24. The learned counsel for the complainant tried to make out a case under section 25 (3) of the Indian Contract Act 1872 stating that as the accused issued the cheque it amounts to admission on the part of the accused to pay the time barred debt. But such a contention is not legally tenable. It is not the case of the complainant or the evidence of PW.1 or contents of the legal notice that the cheque was issued in discharge of father's debt or liability. There is no undertaking or document executed by accused promising to pay time barred debt or liability of his father. The learned counsel also argued that, it is also the pious obligation on the part of the accused to pay the debt of his father. Hindu Law states that, there is a pious obligation on the sons, grand sons and great grand sons to pay ancestors debt to the extent of their interest in the joint family property. But the said liability is not a personal one. 27 The father's creditor is not entitled to proceed against the person or the separate property of children it is limited to the interest in the joint family property.
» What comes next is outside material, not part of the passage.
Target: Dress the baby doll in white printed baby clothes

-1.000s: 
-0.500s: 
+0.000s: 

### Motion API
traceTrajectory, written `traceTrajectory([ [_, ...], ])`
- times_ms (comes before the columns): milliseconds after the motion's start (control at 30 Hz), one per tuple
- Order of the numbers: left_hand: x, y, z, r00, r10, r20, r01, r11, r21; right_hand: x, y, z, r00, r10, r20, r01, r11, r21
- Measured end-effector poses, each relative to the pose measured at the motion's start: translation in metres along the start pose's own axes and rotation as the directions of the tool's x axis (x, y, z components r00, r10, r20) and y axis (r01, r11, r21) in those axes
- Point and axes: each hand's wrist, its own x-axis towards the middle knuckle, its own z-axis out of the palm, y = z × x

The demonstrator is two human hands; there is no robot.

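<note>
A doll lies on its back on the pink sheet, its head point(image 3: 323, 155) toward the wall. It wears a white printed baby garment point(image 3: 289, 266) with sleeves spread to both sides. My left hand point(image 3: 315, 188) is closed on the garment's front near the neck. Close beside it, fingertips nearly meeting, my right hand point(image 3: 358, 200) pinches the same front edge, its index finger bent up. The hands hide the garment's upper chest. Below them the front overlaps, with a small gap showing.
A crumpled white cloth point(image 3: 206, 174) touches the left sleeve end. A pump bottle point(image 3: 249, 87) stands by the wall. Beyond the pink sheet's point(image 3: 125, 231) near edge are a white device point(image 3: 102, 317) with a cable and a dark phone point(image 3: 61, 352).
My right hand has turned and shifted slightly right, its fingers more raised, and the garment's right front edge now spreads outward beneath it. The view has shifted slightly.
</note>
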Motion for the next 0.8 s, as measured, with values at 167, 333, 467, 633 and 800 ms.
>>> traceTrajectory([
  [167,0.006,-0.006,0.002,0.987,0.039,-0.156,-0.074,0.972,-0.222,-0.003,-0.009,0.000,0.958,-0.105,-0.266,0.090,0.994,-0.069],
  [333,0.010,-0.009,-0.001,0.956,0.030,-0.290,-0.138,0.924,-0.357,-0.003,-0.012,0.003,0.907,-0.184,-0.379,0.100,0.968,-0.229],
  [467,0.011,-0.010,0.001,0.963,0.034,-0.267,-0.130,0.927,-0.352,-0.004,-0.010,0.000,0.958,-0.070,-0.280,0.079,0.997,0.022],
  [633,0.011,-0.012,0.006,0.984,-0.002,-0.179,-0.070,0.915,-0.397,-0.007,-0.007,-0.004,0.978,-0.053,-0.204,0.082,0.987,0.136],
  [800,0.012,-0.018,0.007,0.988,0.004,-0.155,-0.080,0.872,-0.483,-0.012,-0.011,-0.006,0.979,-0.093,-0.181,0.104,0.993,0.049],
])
The learned Author Mulla Hindu Law by Sir.Dinshaw Fardunji Mulla, 22nd Edition at page No.441 considered the duration of the liability. It is observed as under by the learned author.
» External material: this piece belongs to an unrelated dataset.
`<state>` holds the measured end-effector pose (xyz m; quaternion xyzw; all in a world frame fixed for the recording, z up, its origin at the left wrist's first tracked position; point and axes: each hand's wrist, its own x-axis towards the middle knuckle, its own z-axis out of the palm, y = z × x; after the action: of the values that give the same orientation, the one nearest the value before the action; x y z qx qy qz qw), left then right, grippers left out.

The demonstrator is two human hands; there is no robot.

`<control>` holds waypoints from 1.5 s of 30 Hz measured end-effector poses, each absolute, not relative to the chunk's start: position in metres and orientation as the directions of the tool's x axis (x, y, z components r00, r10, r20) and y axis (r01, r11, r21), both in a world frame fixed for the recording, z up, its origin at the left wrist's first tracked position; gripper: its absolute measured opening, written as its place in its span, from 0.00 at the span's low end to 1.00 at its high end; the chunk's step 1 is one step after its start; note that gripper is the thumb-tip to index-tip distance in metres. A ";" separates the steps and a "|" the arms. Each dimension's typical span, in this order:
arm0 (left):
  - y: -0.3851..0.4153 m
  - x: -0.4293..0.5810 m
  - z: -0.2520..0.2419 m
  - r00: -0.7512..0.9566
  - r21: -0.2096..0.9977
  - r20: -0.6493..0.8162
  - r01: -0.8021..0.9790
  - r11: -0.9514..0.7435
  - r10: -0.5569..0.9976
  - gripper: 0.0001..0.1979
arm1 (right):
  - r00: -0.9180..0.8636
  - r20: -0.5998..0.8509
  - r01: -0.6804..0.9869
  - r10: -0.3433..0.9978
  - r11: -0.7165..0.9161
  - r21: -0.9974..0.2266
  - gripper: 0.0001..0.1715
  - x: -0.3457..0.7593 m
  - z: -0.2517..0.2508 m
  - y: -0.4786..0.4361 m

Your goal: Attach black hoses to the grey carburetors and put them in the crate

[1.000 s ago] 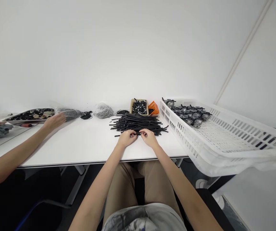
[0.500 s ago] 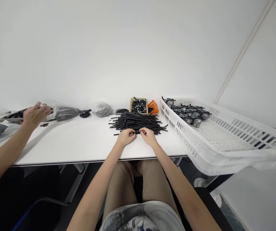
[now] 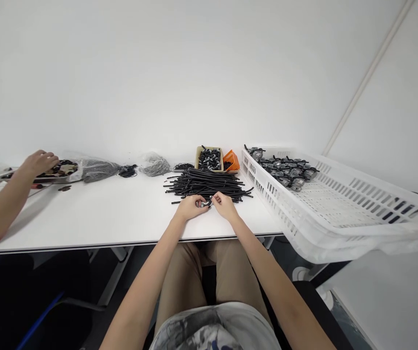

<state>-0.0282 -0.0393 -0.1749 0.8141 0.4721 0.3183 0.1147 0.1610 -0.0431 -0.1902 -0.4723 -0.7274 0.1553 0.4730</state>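
Just in front of a pile of black tubes [image 3: 207,182], both hands meet over the white table. My left hand [image 3: 190,208] is closed around a small black-and-grey curved piece [image 3: 205,204], whose exact kind is too small to make out. Thumb and fingers pinched, my right hand [image 3: 225,205] is at the right end of this piece; whether it grips the piece itself or a smaller part at its tip is hidden. Behind the tubes, a yellow bin [image 3: 196,160] holds similar black-and-grey pieces. An orange basket [image 3: 232,158] with small black parts leans beside it.
At right stands a large white crate [image 3: 304,214] with several grey-and-black assemblies [image 3: 287,170] in it. Clear bags of dark parts [image 3: 97,169] and black rings [image 3: 128,170] lie along the wall. A co-worker's hand [image 3: 39,161] reaches over a tray at far left.
Between my hands the curved piece now shows, bent and tilted, where a darker straight stretch was seen before. The co-worker's hand has moved left, uncovering the tray's contents.
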 end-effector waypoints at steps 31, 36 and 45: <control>-0.037 -0.029 -0.178 0.300 0.506 0.450 0.690 -0.517 0.841 0.14 | -0.183 0.504 0.459 0.844 0.526 -0.716 0.10 0.161 -0.192 -0.044; -0.038 -0.029 -0.178 0.303 0.516 0.445 0.682 -0.518 0.843 0.13 | -0.163 0.489 0.471 0.857 0.503 -0.724 0.11 0.159 -0.186 -0.050; -0.040 -0.029 -0.179 0.299 0.531 0.441 0.673 -0.515 0.846 0.12 | -0.148 0.442 0.512 0.885 0.450 -0.732 0.17 0.159 -0.184 -0.052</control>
<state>-0.0295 -0.0404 -0.1792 0.7963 0.4769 0.3510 0.1232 0.1595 -0.0517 -0.1842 -0.4799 -0.7275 0.2109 0.4426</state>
Duration of liability:- The pious obligation of the sons to pay the father's debts lasts only so long as the liability of the father subsists. If the debts are saved from limitation by the father's acknowledgment, the sons is bound to pay, even though the acknowledgement by the father is after a partition between the father and the son. The son's liability is neither joint nor joint and several, as those terms are ordinarily understood in English law.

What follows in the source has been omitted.